Böyle bir kızın bakıcılık için başvuruda bulunması kendileri için çok büyük bir şanstı.
İKİ GÜN SONRA
Shelby elinde ki davetiye zarfını masanın üzerine fırlattıktan sonra aynanın önüne doğru yürüdü. Sırtında ki derin kesikleri saklamaya çalışarak üzerinde bulunan korsesinin iplerini sertçe sıktı.

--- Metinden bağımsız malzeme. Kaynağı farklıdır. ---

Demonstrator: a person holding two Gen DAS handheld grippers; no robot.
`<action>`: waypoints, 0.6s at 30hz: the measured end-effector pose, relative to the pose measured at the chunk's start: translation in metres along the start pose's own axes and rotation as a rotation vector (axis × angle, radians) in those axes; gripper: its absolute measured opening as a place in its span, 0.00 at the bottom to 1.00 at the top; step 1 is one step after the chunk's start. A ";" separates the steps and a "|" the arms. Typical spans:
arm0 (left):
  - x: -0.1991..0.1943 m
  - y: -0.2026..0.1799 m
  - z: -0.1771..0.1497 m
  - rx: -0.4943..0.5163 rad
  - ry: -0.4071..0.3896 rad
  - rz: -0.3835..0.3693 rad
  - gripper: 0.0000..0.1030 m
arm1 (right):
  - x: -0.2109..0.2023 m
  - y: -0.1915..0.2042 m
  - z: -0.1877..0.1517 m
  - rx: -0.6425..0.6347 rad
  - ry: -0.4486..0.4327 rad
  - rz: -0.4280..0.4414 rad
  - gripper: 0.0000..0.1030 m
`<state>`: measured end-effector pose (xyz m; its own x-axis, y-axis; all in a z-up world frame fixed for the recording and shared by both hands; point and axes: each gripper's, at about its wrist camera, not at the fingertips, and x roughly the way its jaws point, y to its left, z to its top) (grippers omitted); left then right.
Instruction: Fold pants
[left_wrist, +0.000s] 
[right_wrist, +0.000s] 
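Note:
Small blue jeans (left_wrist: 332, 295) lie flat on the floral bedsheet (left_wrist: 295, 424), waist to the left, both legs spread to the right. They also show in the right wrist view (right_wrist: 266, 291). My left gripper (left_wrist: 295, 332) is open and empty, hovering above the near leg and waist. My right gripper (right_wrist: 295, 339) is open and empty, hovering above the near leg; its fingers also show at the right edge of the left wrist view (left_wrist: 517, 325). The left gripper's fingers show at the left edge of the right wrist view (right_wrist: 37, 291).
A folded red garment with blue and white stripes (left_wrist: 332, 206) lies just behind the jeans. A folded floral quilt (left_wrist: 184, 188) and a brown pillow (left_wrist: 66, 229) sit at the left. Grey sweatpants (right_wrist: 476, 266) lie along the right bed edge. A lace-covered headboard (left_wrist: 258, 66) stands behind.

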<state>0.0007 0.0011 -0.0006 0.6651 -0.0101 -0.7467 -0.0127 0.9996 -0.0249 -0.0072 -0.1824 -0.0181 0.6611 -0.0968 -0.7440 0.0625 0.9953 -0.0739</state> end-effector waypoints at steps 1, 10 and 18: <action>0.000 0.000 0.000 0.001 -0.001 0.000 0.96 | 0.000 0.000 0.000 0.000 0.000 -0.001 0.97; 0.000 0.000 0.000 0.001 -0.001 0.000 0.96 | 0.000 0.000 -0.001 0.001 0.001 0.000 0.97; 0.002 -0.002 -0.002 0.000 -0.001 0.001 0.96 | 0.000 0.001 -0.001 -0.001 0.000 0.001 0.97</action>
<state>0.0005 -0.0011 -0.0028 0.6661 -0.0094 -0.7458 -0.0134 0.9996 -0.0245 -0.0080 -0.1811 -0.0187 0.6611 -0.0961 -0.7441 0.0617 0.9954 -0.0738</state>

Hissettiği acıyı saklamak istercesine yüzünü buruşturarak " KAHRETSİN " diye bağırdı.
Bu acıyla yaşamak zor geliyordu ve buna sebep olan adamın hayatının çocukları ile mutlu bir şekilde geçiyor olması ise gururuna dokunuyordu. Ona bunu yapan adamın acı çekmesini istiyordu.
İntikam almanın zamanı gelmişti ve şimdi bu ailenin içine bir şekilde girecek ve Kara Kurt'un dikkatini çekecekti.
Kalbini çalacağı adamın vücudunda değil ama kalbine alacağı hasardan derin bir memnuniyet duyacağı kesindi. Sıkı korsesinden görünen dolgun göğüslerini giydiği elbisenin ardına gizleyerek siyah kapalı bir elbiseyi üzerine geçirdi.
Bir bakıcı gibi görünmesi gerekiyordu ve bunu başarabilirdi.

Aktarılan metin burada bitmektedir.